* **WHAT IS EXPECTED**:
Write out all the data below exactly.

* **EXERCISE DATA**:
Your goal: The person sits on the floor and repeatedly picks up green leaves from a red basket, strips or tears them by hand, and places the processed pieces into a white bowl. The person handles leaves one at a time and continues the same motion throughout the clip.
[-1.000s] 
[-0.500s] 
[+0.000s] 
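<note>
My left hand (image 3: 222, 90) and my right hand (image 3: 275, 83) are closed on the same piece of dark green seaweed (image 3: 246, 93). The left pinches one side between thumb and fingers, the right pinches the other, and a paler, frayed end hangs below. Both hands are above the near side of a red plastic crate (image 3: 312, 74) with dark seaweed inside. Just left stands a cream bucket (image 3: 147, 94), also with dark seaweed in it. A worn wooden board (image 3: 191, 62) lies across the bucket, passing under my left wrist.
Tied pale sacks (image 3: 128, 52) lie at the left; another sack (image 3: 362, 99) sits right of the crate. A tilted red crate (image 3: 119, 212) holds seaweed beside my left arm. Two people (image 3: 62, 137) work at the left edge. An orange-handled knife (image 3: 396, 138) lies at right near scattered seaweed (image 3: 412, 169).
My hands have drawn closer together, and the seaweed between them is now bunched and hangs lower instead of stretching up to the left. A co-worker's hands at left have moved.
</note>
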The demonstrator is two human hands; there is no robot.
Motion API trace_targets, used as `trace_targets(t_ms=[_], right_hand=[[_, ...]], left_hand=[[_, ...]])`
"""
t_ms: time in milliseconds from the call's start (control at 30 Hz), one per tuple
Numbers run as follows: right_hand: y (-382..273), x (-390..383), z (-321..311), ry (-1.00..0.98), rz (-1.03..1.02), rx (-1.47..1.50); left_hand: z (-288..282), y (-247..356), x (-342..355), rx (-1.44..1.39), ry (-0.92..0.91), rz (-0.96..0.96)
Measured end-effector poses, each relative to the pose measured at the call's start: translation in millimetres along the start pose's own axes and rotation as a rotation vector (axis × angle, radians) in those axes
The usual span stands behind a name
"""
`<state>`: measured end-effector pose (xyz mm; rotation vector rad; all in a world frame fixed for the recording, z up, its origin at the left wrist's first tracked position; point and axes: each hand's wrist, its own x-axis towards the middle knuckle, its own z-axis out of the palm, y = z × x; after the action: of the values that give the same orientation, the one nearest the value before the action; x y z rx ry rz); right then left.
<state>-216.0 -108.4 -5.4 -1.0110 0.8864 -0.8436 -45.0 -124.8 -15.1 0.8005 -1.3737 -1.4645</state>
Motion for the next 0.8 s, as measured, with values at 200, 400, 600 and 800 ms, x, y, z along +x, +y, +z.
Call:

* **SOLUTION TO THE EXERCISE**:
Your goal: The person sits on the floor and repeatedly picks up green leaves from a red basket, strips or tears them by hand, and places the processed pieces into a white bowl. The person handles leaves one at a time and continues the same motion throughout the clip.
[-1.000s] 
[-0.500s] 
[+0.000s] 
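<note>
My left hand (image 3: 222, 90) and my right hand (image 3: 275, 83) are closed on the same piece of dark green seaweed (image 3: 246, 93). The left pinches one side between thumb and fingers, the right pinches the other, and a paler, frayed end hangs below. Both hands are above the near side of a red plastic crate (image 3: 312, 74) with dark seaweed inside. Just left stands a cream bucket (image 3: 147, 94), also with dark seaweed in it. A worn wooden board (image 3: 191, 62) lies across the bucket, passing under my left wrist.
Tied pale sacks (image 3: 128, 52) lie at the left; another sack (image 3: 362, 99) sits right of the crate. A tilted red crate (image 3: 119, 212) holds seaweed beside my left arm. Two people (image 3: 62, 137) work at the left edge. An orange-handled knife (image 3: 396, 138) lies at right near scattered seaweed (image 3: 412, 169).
My hands have drawn closer together, and the seaweed between them is now bunched and hangs lower instead of stretching up to the left. A co-worker's hands at left have moved.
</note>
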The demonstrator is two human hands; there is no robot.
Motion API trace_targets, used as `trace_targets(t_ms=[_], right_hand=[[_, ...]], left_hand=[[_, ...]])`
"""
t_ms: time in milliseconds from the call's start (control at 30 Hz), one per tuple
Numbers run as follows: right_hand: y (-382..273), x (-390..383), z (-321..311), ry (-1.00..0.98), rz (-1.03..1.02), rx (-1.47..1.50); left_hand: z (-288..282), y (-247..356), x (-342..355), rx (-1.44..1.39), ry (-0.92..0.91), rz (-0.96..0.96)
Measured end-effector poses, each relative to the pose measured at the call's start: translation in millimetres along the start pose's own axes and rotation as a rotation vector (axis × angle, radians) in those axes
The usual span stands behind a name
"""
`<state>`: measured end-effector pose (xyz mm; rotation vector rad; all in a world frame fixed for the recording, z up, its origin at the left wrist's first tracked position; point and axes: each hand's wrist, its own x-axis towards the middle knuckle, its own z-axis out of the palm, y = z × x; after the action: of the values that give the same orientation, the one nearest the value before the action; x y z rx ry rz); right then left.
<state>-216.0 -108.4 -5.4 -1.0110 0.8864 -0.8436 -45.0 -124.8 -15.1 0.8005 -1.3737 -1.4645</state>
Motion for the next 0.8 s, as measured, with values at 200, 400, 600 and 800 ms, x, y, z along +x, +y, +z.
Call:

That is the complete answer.